— Je ne pourrais de toute façon pas l’imiter, ai-je admis. Mais je peux essayer de garder ce qui faisait sa force : la confiance dans les architectes, l’exigence envers les projets, et l’idée que l’architecture doit servir les gens, pas juste flatter des ego.
Le lendemain matin, en arrivant à mon nouveau bureau – l’ancien d’André, baigné de lumière, avec son vieux bureau en bois et sa chaise en cuir patinée – je trouvai un mail de Lefèvre adressé à tous les chefs de pôle.
« À partir de maintenant, tous les choix de conception devront être validés par le conseil avant d’être présentés aux clients. Toute prise de décision technique importante sans accord écrit sera considérée comme fautive. »
Je me suis tournée vers Julien, qui venait de passer la tête par la porte.
— C’est nouveau, ça ? ai-je demandé en lui montrant l’écran.
Il a plissé les yeux.
— Non. André détestait ce genre de micro-contrôle.
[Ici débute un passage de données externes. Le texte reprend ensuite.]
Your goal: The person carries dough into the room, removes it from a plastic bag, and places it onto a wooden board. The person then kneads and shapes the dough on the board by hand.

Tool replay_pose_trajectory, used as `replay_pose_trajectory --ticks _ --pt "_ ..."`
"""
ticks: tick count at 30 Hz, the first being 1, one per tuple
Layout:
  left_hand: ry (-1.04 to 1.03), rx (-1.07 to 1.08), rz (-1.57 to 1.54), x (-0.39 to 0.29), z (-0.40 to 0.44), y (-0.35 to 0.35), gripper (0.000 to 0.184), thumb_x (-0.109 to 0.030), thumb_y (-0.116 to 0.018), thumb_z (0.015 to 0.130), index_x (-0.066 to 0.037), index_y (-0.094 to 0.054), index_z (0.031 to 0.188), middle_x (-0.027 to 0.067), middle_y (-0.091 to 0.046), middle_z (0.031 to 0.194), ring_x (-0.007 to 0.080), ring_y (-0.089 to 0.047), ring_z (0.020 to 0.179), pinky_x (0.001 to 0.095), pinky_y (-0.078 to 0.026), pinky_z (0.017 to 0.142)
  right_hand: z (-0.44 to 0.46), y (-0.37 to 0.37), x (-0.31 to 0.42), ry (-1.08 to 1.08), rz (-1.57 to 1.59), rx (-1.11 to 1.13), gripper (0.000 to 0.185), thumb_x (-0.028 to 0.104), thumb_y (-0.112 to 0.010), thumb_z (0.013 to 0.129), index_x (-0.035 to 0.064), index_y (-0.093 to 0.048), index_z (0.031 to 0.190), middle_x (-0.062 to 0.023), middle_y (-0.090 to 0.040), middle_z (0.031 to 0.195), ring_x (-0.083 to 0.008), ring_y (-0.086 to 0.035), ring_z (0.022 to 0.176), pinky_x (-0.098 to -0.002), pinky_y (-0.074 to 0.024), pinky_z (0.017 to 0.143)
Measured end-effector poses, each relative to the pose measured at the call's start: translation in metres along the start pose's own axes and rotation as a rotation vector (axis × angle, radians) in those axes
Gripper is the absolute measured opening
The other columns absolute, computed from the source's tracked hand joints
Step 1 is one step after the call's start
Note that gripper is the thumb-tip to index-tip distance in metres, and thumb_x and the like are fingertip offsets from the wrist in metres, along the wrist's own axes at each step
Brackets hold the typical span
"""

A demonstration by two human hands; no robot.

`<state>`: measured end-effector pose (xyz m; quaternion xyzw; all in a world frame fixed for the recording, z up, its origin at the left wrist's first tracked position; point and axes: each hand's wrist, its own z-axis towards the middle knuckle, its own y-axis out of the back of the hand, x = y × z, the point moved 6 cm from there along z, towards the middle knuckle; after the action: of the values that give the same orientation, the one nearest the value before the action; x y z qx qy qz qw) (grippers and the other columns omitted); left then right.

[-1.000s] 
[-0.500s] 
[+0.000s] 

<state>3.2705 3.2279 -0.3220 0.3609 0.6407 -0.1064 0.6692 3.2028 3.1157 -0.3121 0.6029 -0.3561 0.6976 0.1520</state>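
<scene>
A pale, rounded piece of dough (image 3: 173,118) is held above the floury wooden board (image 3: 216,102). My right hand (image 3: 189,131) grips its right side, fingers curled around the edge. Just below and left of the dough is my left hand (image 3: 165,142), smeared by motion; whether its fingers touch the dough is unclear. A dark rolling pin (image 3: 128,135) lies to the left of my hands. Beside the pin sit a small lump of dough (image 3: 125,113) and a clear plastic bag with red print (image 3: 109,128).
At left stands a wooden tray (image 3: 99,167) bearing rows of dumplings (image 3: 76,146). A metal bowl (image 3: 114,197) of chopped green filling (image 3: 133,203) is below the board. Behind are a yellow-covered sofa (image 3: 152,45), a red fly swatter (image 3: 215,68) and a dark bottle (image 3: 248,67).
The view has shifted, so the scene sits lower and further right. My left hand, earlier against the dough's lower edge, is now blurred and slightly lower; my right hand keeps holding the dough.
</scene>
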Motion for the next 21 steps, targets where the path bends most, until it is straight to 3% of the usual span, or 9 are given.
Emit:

Il disait toujours : « Si je recrute des architectes, c’est pour qu’ils conçoivent. Le conseil est là pour la vision d’ensemble, pas pour choisir la couleur des carreaux. »
Il a poussé un léger soupir.
— C’est une manière pour Lefèvre de vous couper les ailes.
Je suis restée quelques secondes sans rien dire, puis j’ai tapé sur le clavier. Réponse à tous.
« Mesdames, Messieurs,
Cette “nouvelle règle” n’a aucune valeur. Le fonctionnement de l’agence est défini dans les statuts : le conseil valide les grandes orientations et les projets au-delà d’un certain montant, pas chaque choix de conception.
Si nous étouffons la créativité de nos équipes sous des couches de validation, nous perdrons ce qui a fait le succès de Moreau & Associés.
Je confirme donc le fonctionnement existant :
– validation du conseil pour les projets dépassant le seuil prévu par les statuts,
– autonomie des architectes pour le reste, dans le cadre des procédures déjà en place.
Bien à vous,
Claire Moreau
Directrice générale. »
J’ai relu, puis cliqué sur « envoyer ».
Julien m’a regardée, étonné.
— Vous venez d’humilier Lefèvre devant tout le monde, a-t-il dit.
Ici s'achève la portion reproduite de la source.